The treatment of choice, once rupture of an ovarian cystic teratoma is diagnosed, is surgical intervention. The cases of spontaneously ruptured ovarian cystic teratoma have a favorable prognosis if obvious intraoperative signs of peritonitis are not seen, because prompt removal of a spontaneously ruptured ovarian cyst with thorough peritoneal lavage is sufficient to prevent prolonged chemical peritonitis. However, there is very limited information in published literature on the management of chronic granulomatous peritonitis following rupture of an ovarian cystic teratoma. Although there are reports of chemical peritonitis caused by intraoperative rupture of an ovarian cystic teratoma that required reoperation [11-13], most cases could be managed conservatively if all the cyst contents were completely removed macroscopically during laparoscopy [14]. The use of systemic corticosteroids may improve postoperative resolution in chronic granulomatous peritonitis [15]. Koshiba [14] reported a case of chemical peritonitis caused by spontaneously ruptured ovarian teratoma which had been left untreated for >2 weeks, in which they used prednisolone and immunosuppressive drug, azathioprine, for 1 year after surgery and successfully controlled granulomatous peritonitis.

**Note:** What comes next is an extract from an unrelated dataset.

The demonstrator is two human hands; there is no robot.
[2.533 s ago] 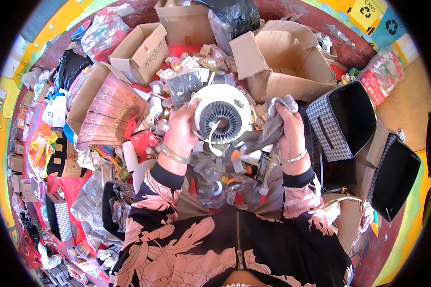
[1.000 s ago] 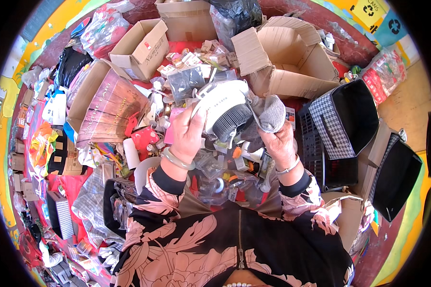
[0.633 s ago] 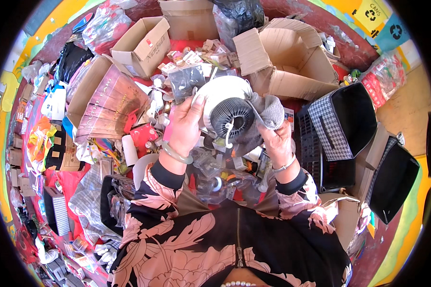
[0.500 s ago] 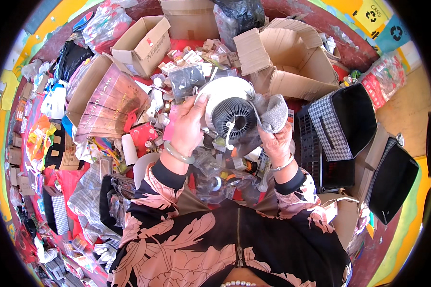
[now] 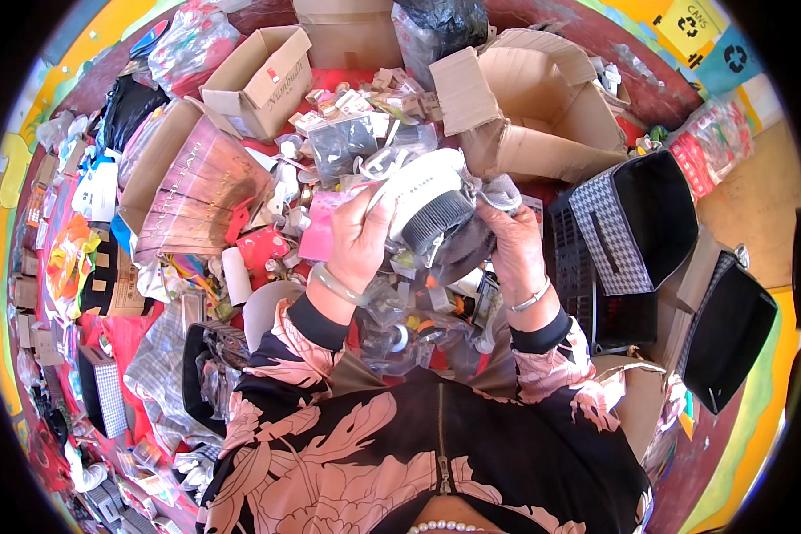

In conclusion, although spontaneous rupture of an ovarian mature cystic teratoma is a rare condition, the importance of correct diagnosis cannot be overemphasized. We presented the computed tomography images of a mature cystic teratoma obtained before and after rupture which provided useful objective information in diagnosing such case. In patients with signs of peritonitis after surgery of ovarian cystic teratoma, chemical peritonitis should be included in the differential diagnosis and the use of corticosteroids should be considered.